RoCEv2 is disabled on ConnectX-5 but the NIC still captures RoCEv2 packets.

Hi. I have a Mellanox ConnectX-5 with OFED 5.4 on Ubuntu 18.04 LTS . I want to parse some RoCEv2 packets with a custom program. So I need the ConnectX-5 not to capture RoCEv2 packets. I’ve followed the article How to Disable RoCE to disable the RoCE. If I get it right, now the RoCEv2 packets should be passed to kernel. But it seems the RoCE is still enabled:

  1. ib_send_bw is still working. I used the GID 3 that corresponds to RoCEv2.
  2. hping3 UDP test fails.

$ hping3 –udp -p 4791

No responding. This command will send some UDP packets to the port on the target host. If I use another port, the target will return an ICMP Unreachable which means the kernel receives the UDP packet. But sending UDP to port 4791 (the port RoCEv2 uses) gets no response so I assume the RoCEv2 is still enabled and the NIC drops the “malformed RoCEv2 packet”.

Besides, I tried to remove the kernel module mlx5_ib to completely shutdown the functionality and it worked.
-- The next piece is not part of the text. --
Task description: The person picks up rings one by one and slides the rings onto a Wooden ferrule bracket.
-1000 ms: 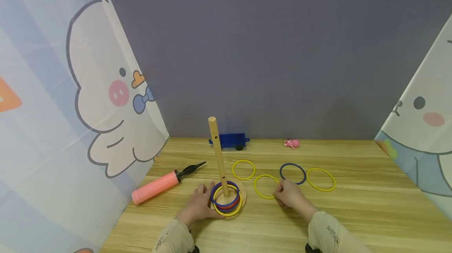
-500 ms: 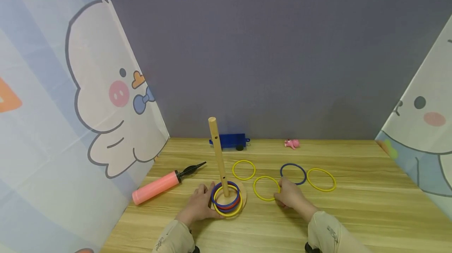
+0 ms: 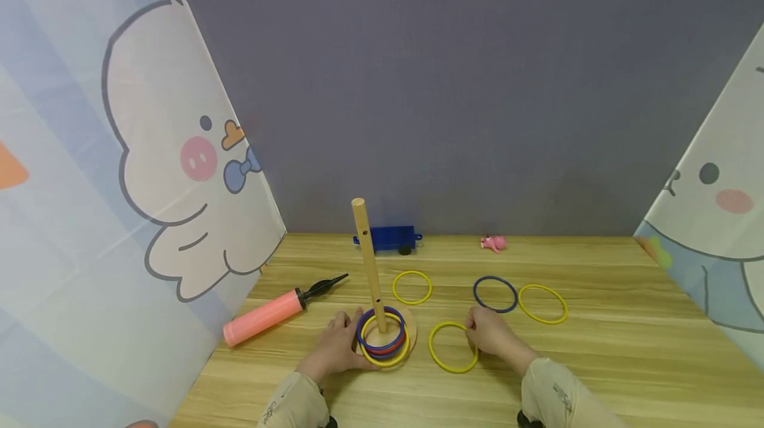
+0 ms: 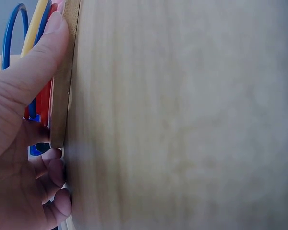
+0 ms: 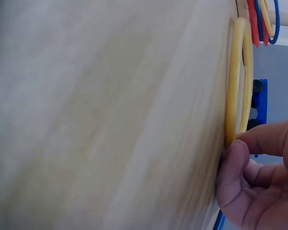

But my program is actually a DPDK program that needs the mlx5_ib module, so this is not the solution.

How can I gently disable the RoCEv2 and let the kernel gets the packets?

I’m sorry if I misunderstand something. Thanks for your advice.

Below are some info:

$ ibv_devinfo

hca_id: mlx5_0

transport: InfiniBand (0)

fw_ver: 16.31.1014

node_guid: ec0d:9a03:00bf:d92c

sys_image_guid: ec0d:9a03:00bf:d92c

vendor_id: 0x02c9

vendor_part_id: 4119

hw_ver: 0x0

board_id: MT_0000000012

phys_port_cnt: 1

port: 1

state: PORT_ACTIVE (4)

max_mtu: 4096 (5)

active_mtu: 1024 (3)

sm_lid: 0

port_lid: 0

port_lmc: 0x00

link_layer: Ethernet

hca_id: mlx5_1

transport: InfiniBand (0)

fw_ver: 16.31.1014

node_guid: ec0d:9a03:00bf:d92d

sys_image_guid: ec0d:9a03:00bf:d92c

vendor_id: 0x02c9

vendor_part_id: 4119

hw_ver: 0x0

board_id: MT_0000000012

phys_port_cnt: 1

port: 1

state: PORT_ACTIVE (4)

max_mtu: 4096 (5)

active_mtu: 1024 (3)

sm_lid: 0

port_lid: 0

port_lmc: 0x00

link_layer: Ethernet

$ lspci | grep Mellanox

82:00.0 Ethernet controller: Mellanox Technologies MT27800 Family [ConnectX-5]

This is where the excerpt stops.